Biofuel: milestone must not become a millstone

27 February 2008

Claims and counter-claims about biofuels, made in the race to acquire green credentials, risk confusing the general public, the chief executive of the Royal Society of Chemistry said today. 

"And, where spin takes precedence over hard facts, the outcome is likely to be a spate of uncoordinated initiatives that have not been fully thought through," said Dr Richard Pike. 

Dr Pike, a former oil industry senior executive, added: "Firstly, current biofuel sources convert only about one percent of sunlight into ethanol, or a range of bio-diesel or bio-kerosene, depending on whether the feedstock is sugar cane, vegetable oil or other types of biomass." 

This compares with close to 20% for solar power devices that could be used to generate hydrogen by electrolysis. 

He said that a key question for transportation was, therefore, whether or not society should go for essentially low-yield, low-cost technology for fuels that easily blend with their fossil-based equivalents, but with potential competition with regard to food-crops, and uncertainties over actual carbon-savings?

"Or, should we look more seriously at an alternative that requires around just one-twentieth of the land area, energy for energy, but is more expensive and complex, and places demands on innovative ways of storing hydrogen and electricity?" 

The step beyond this, he said, was the 'Holy Grail' of using the sun's energy and new catalysts in a land-efficient way, to combine existing carbon dioxide in the atmosphere with water, to manufacture alcohols and other fuels in a process known as artificial photosynthesis. This would be particularly attractive for air transportation, and would be completely green.

"If the issues of hydrogen and electricity storage can be resolved, this would expand the flexibility of applying other energy sources, such as wind, tidal, geo-thermal, hydro-electric and nuclear, to the transportation sector.

"Although coal-to-liquid (CTL) and gas-to-liquid (GTL) options are also being promoted, these are based on fossil fuels and their manufacture is extremely energy intensive. Roughly, for every tonne of 'clean' fuel used by the consumer as diesel, another tonne of feedstock has been burnt at the production site, so that globally carbon dioxide emissions per litre of fuel at end-use are significantly more than with conventional fuels."

Future carbon capture and storage (CCS) at source will address, he said, only half this total. Furthermore, 'sulphur-free' at the exhaust pipe shifts responsibility for sulphur disposal to the producing country.

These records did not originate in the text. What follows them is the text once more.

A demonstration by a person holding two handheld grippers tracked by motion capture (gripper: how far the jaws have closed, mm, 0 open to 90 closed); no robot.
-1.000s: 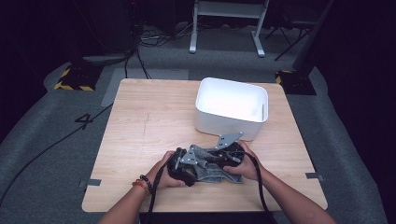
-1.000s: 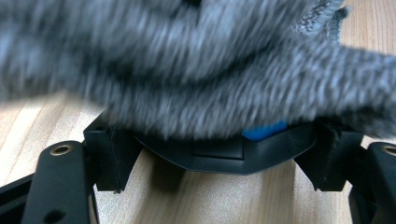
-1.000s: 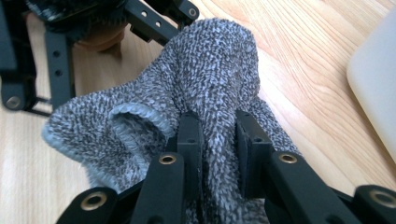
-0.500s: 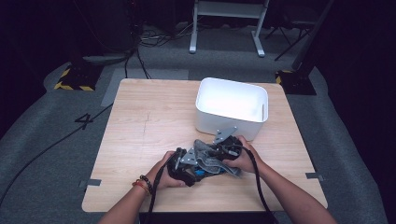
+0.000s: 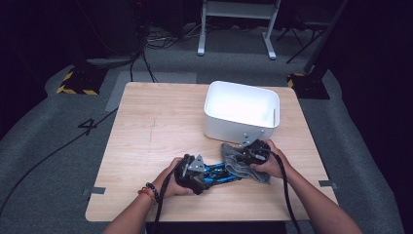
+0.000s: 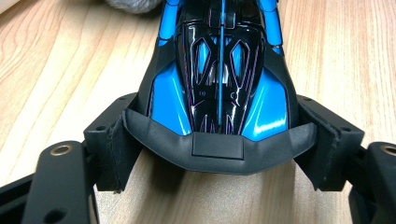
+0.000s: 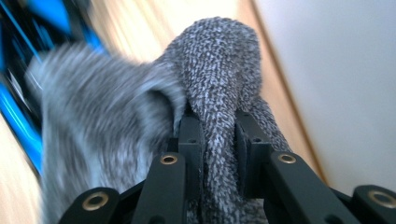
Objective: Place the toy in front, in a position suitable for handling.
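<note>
Work in hand: wiping a blue and black toy car [image 5: 219, 173] with a grey knitted cloth [image 5: 239, 165], as I judge it from how the two are held together.

Left gripper [image 5: 207, 178]: nearest the table's front edge, lying low and level, pointing toward the right side. In the left gripper view its jaws stand part-way apart with the pads pressed on both flanks of the car's black end, so it is gripping the toy and pinning it to the wood.

Left hand [image 5: 171, 177]: wrapped round the gripper body from behind, forearm coming in from the front edge, a bead bracelet at the wrist.

Toy car: on the table [image 5: 156, 122] near the middle of the front edge, lengthwise between the two grippers, its far end touching the cloth.

Right gripper [image 5: 246, 157]: a little farther in and to the right, tipped down toward the car. The right gripper view shows its jaws nearly closed, clamping a fold of the cloth between them.

Right hand [image 5: 269, 163]: closed over the gripper from the right side, forearm slanting in from the front right corner.

Cloth: bunched against the car's far end, draped onto the wood toward the right.

White bin [image 5: 242, 111]: farther back, toward the table's rear right, just beyond the right gripper; its inside looks bare.

Done: car secured, cloth picked up and brought onto the car.

Left: how much of the bodywork has been wiped I cannot tell; the near half lies bare of cloth, and neither thing is in the bin.
</note>
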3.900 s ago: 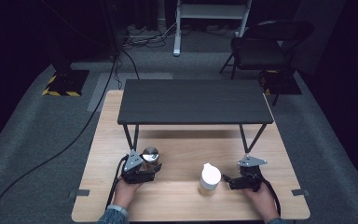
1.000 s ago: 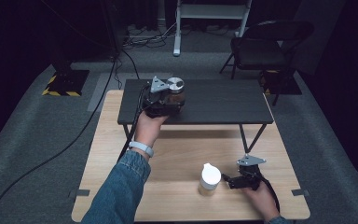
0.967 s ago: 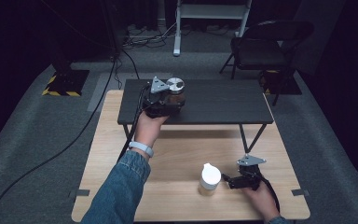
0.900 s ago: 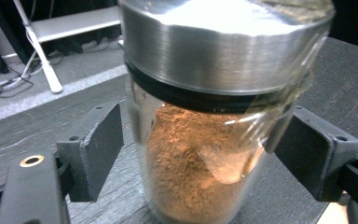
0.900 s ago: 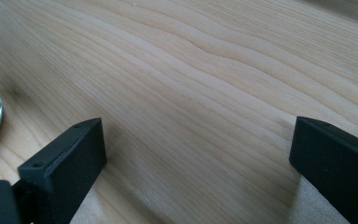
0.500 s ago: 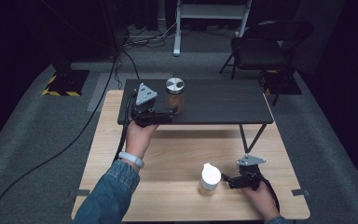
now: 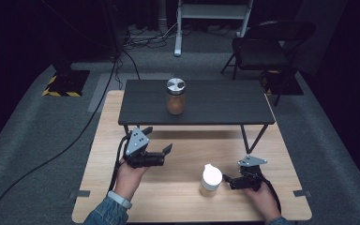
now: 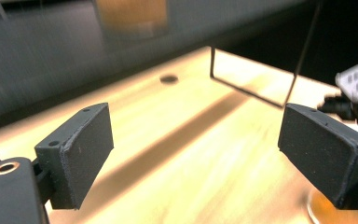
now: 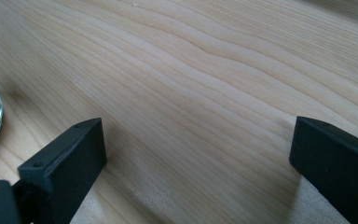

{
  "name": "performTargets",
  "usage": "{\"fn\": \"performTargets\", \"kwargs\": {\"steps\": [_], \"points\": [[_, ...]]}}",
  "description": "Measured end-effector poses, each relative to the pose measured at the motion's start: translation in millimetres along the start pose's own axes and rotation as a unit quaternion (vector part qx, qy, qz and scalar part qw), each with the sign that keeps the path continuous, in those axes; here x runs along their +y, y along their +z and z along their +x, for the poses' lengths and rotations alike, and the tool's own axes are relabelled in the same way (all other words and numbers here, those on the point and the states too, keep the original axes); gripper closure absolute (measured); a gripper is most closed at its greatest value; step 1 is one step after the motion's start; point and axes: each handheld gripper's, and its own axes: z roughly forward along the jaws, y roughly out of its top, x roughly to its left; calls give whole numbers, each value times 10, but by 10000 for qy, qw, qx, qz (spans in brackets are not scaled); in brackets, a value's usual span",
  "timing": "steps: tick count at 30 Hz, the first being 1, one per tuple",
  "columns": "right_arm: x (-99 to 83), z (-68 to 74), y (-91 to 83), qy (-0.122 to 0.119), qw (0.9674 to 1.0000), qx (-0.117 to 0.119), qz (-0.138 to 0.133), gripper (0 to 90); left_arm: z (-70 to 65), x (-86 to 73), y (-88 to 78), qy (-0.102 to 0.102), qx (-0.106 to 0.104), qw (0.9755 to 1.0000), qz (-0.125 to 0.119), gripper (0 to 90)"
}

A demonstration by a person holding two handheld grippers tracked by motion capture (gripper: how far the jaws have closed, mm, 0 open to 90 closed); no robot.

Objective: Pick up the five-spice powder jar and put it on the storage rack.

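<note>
The wooden tabletop (image 7: 178, 197) carries a low black shelf (image 7: 206, 110). A jar with a silver lid (image 7: 176, 96) stands upright on the shelf. A white-capped bottle (image 7: 211, 179) stands on the tabletop, just beside the right gripper (image 7: 228, 180). The left gripper (image 7: 168, 151) is over the tabletop. Both have jaws spread, holding nothing.

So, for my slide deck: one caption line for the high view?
Silver-lidded jar on dark shelf; open left gripper over wooden table; white-capped bottle beside right gripper.
</note>
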Motion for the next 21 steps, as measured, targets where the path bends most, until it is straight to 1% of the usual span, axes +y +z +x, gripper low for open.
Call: {"fn": "performTargets", "kwargs": {"steps": [2,3,4,6,7,9,10,11,12,13,14,15,17,18,20,21], "points": [[0,0,0,0,10000,0,0,34,2,-136,39,-80,31,9998,173,98],[0,0,0,-1,10000,0,0,34,2,-136,39,-80,31,9998,173,99],[0,0,0,0,10000,0,-1,34,13,-251,73,-189,59,9993,323,99],[0,0,0,0,10000,0,0,34,22,-343,100,-274,80,9986,443,99],[0,0,0,1,10000,1,0,34,28,-387,114,-311,85,9981,520,100],[0,0,0,1,10000,0,-1,34,54,-505,143,-468,38,9970,610,100],[0,0,0,-1,10000,1,-1,33,57,-533,155,-507,32,9965,664,100],[0,0,0,-2,10000,2,-1,33,59,-569,184,-545,26,9955,777,99],[0,-1,0,-8,10000,6,-1,33,61,-585,204,-559,22,9947,864,99],[0,-2,0,-11,10000,8,-1,33,55,-607,241,-553,46,9933,1011,99],[0,-2,0,-13,10000,9,-1,34,55,-607,241,-553,46,9933,1011,96],[0,-2,0,-12,10000,9,-2,33,59,-641,286,-581,44,9916,1158,96],[0,-2,0,-12,10000,9,-2,34,35,-627,332,-461,136,9887,1420,94],[-1,-2,0,-12,10000,10,-2,34,33,-628,347,-423,142,9879,1482,94],[0,-2,0,-15,10000,10,-1,34,31,-626,382,-447,149,9856,1626,94],[0,-3,0,-18,10000,13,-1,34,28,-634,394,-445,151,9851,1657,92]]}}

"The majority of carbon-offsetting schemes are bogus because the net carbon savings of tree-planting, or other designated renewable sources, do not take account of the full-life-cycle energy and carbon balances."

Flying on biofuel is a milestone, but the achievement should not conceal, Dr Pike added, the enormous advances in energy yields per unit area of land that must be made if it is to be sustainable. 

"Furthermore, it may prove, instead, to be a millstone, if in the euphoria, we neglect the really sustainable routes that should be an inspiration for all scientists, young and old."